En el pliegue oculto de la barriga había una erupción escamosa y desagradable: de un rojo intenso, se extendía de un lado del torso a otro como una sonrisa gigantesca y emborronada. Un tufo a carne podrida invadió su nariz.

—Intertrigo —diagnosticó—, y dermatitis atópica ahí, donde te has rascado. Bueno, ya puedes vestirte.

Howard dejó caer la barriga y cogió la camisa, tan pancho.

—Verás que he incluido en el orden del día el edificio de Bellchapel. En este momento está generando cierto interés en la prensa.

Parminder tecleaba algo en el ordenador y no contestó.

—Del Yarvil and District Gazette —insistió Howard—. Voy a escribirles un artículo. —Y, abrochándose la camisa, añadió—: Quieren las dos caras de la cuestión.

Ella trataba de no escuchar, pero la mención del periódico le encogió aún más el estómago.

—¿Cuándo te tomaste por última vez la presión, Howard? No veo que lo hayas hecho en los últimos seis meses.

—Seguro que la tengo bien. Me estoy medicando.

—Pero deberíamos comprobarla, ya que estás aquí.

Howard volvió a suspirar y se arremangó laboriosamente.

—Van a publicar el artículo de Barry antes que el mío —dijo entonces—. ¿Sabías que les envió un artículo? ¿Sobre los Prados?

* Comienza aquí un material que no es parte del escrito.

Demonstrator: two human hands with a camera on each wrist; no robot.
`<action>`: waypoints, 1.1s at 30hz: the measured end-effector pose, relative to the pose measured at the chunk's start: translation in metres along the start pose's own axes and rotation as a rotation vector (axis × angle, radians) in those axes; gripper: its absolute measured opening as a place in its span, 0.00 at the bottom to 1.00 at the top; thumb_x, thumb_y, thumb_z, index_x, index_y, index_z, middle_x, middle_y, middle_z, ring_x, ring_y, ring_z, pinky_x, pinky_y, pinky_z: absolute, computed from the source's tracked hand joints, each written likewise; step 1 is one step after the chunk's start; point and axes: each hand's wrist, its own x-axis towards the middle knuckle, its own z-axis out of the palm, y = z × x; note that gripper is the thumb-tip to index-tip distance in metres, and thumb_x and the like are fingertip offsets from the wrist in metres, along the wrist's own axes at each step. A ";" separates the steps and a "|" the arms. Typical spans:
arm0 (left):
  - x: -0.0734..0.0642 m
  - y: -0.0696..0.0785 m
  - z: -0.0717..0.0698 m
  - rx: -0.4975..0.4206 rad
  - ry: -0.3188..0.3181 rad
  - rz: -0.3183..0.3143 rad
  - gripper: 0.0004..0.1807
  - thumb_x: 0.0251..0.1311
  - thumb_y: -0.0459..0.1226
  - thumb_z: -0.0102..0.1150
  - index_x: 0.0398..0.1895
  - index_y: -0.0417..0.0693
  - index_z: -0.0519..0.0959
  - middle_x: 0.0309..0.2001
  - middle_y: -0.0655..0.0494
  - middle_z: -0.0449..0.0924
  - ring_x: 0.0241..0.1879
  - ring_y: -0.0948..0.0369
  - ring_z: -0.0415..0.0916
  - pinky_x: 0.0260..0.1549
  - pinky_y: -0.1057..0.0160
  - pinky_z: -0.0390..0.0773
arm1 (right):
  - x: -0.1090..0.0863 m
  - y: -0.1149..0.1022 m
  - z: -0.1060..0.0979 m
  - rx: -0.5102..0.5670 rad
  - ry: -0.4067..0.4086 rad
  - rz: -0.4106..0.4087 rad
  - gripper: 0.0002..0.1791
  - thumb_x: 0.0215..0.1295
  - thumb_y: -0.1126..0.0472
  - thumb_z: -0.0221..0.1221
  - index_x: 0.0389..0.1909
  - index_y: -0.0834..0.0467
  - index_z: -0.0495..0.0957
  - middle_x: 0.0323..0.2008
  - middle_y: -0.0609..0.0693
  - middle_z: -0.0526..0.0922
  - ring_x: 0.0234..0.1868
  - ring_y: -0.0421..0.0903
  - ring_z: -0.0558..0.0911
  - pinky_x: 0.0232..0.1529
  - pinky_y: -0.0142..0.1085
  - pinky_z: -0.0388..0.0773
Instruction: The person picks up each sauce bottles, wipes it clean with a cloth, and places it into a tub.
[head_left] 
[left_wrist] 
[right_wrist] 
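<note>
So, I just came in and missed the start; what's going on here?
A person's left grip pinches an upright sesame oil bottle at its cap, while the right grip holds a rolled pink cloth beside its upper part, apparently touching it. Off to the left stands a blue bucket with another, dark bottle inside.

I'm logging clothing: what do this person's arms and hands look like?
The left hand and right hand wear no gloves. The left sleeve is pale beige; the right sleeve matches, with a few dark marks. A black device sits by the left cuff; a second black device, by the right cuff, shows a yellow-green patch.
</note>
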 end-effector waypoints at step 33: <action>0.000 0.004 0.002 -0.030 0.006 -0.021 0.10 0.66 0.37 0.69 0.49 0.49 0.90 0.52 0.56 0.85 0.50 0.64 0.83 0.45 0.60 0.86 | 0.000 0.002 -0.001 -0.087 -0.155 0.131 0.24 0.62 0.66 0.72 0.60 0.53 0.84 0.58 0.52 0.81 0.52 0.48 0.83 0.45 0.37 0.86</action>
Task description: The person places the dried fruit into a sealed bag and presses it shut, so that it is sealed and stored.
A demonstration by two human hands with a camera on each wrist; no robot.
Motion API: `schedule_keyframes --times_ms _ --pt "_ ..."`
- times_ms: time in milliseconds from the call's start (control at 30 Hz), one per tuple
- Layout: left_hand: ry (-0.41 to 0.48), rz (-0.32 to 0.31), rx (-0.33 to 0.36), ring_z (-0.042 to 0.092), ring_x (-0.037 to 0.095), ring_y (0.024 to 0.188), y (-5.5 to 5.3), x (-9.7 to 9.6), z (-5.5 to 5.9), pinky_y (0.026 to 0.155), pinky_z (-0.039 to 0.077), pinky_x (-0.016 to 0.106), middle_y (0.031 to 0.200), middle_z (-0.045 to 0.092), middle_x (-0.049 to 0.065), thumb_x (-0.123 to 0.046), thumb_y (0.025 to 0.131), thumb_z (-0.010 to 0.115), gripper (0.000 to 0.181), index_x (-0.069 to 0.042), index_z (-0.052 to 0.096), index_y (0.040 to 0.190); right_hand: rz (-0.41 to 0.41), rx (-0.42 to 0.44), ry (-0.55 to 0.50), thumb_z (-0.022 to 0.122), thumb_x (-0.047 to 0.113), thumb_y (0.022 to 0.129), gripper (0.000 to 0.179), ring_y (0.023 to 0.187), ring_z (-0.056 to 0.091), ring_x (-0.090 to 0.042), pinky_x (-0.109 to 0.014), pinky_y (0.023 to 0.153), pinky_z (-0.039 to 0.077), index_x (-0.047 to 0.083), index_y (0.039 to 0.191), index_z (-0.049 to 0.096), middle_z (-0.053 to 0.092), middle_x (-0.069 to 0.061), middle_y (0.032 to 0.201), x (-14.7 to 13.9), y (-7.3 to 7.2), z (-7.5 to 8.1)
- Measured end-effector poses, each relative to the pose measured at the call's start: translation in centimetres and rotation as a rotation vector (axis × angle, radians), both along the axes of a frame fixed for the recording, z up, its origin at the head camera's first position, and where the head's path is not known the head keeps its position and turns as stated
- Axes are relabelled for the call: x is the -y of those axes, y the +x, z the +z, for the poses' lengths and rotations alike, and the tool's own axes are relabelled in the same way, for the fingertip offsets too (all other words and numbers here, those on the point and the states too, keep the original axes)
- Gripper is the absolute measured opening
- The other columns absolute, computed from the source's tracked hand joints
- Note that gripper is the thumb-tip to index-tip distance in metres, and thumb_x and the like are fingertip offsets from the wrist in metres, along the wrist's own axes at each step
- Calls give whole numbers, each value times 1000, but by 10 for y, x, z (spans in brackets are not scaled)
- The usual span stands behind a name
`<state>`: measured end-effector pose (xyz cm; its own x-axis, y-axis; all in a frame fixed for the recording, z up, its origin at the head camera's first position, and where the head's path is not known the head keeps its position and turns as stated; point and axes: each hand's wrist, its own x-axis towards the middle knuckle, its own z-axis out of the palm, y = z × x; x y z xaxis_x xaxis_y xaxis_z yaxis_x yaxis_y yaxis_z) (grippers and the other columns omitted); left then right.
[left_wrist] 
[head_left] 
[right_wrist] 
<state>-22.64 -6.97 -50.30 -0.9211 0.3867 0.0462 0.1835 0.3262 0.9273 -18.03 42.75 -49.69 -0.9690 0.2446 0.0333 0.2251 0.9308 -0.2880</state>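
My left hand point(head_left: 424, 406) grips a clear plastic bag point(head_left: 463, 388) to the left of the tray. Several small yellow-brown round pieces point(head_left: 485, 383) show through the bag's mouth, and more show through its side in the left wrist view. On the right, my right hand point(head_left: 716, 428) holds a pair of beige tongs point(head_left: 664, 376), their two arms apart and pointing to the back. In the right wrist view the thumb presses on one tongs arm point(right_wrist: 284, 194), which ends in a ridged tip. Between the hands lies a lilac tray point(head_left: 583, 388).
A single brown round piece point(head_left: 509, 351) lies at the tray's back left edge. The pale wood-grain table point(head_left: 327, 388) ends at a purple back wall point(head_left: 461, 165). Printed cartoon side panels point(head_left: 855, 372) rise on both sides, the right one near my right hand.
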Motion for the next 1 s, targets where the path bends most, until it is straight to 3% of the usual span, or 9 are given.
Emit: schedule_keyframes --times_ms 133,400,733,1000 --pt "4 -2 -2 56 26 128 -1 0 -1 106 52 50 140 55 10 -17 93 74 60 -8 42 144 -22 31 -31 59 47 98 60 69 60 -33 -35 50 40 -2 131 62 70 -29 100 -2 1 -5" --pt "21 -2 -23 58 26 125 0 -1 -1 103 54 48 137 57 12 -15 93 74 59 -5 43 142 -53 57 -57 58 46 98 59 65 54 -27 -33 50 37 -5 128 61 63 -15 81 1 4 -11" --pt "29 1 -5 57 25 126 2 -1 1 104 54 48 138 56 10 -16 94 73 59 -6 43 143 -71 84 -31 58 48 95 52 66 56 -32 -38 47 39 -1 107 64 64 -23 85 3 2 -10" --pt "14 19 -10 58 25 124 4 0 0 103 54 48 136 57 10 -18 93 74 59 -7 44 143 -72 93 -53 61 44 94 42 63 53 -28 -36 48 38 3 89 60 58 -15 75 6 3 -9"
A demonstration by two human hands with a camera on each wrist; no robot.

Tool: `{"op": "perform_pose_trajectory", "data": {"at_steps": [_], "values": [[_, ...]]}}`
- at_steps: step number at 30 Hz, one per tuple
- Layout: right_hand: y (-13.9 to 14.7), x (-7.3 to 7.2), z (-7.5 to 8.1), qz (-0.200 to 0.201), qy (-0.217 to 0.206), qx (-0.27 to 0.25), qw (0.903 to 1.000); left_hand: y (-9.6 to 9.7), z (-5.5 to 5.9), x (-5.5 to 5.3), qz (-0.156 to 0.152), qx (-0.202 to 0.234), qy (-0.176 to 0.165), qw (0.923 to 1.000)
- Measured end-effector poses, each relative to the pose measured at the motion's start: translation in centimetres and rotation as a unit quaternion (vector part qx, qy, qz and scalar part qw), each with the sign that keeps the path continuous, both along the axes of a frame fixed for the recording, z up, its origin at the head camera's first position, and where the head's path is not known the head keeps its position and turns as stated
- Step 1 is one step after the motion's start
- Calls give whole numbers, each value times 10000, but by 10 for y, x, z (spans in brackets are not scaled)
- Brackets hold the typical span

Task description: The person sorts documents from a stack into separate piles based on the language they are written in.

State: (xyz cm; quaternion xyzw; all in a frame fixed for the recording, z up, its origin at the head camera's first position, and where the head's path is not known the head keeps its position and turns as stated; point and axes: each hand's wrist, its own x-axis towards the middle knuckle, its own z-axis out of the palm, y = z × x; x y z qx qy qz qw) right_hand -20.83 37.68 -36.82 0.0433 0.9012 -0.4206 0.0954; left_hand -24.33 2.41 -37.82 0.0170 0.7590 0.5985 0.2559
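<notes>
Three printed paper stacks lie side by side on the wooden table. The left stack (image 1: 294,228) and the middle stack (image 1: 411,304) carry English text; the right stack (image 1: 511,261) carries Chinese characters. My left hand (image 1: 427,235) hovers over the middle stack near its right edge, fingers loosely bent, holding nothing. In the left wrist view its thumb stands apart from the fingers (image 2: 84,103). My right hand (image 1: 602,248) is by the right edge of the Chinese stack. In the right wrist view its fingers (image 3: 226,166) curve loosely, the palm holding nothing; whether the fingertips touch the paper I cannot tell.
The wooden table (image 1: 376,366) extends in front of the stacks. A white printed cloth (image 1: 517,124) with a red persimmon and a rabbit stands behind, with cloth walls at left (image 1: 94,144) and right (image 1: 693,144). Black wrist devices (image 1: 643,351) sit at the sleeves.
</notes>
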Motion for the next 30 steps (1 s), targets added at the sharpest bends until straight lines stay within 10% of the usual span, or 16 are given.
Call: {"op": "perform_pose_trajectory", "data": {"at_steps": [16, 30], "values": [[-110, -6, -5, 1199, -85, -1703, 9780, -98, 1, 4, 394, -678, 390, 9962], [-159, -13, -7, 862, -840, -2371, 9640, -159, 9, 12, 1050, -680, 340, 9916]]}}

—Sí —respondió ella a su pesar.

—¿No tendrás una copia? Para no repetir nada que haya dicho él, ¿sabes?

Los dedos de Parminder temblaron un poco en el tensiómetro. El manguito no cerraba bien en el grueso brazo. Se lo quitó y fue en busca de uno más grande.

—No —contestó de espaldas—. Nunca llegué a verlo.

Howard la vio accionar la bomba y observó el manómetro con la sonrisa indulgente de quien contempla un ritual pagano.

—Demasiado alta —declaró Parminder cuando la aguja marcó 17/10.

—Tomo pastillas para eso —dijo Howard, rascándose donde le había puesto el manguito, y se bajó la manga—. El doctor Crawford no me ha comentado nada.

—Estás tomando amlodipina y bendroflumetiacida para la presión arterial, ¿correcto? Y simvastatina para el corazón… No veo ningún betabloqueante.

—Por el asma —explicó Howard mientras se alisaba la manga.

—Así es… y aspirina. —Se volvió para mirarlo—. Howard, tu peso es el factor más importante en todos tus problemas de salud. ¿Nunca te han mandado al especialista en nutrición?

—Llevo treinta y cinco años al frente de una tienda de delicatessen —contestó él sin dejar de sonreír—. No necesito que me den lecciones sobre alimentación.

—Unos pequeños cambios en tu forma de vida te harían mejorar mucho. Si pudieras perder…

—No te compliques la vida —la interrumpió él con un amago de guiño—. Sólo necesito una crema para el picor.

Desahogando su furia en el teclado, Parminder tecleó recetas para una pomada fungicida y otra con esteroides; una vez impresas, se las tendió sin decir nada.

—Gracias, muy amable —repuso Howard, y se levantó con esfuerzo de la silla—. Que pases un buen día.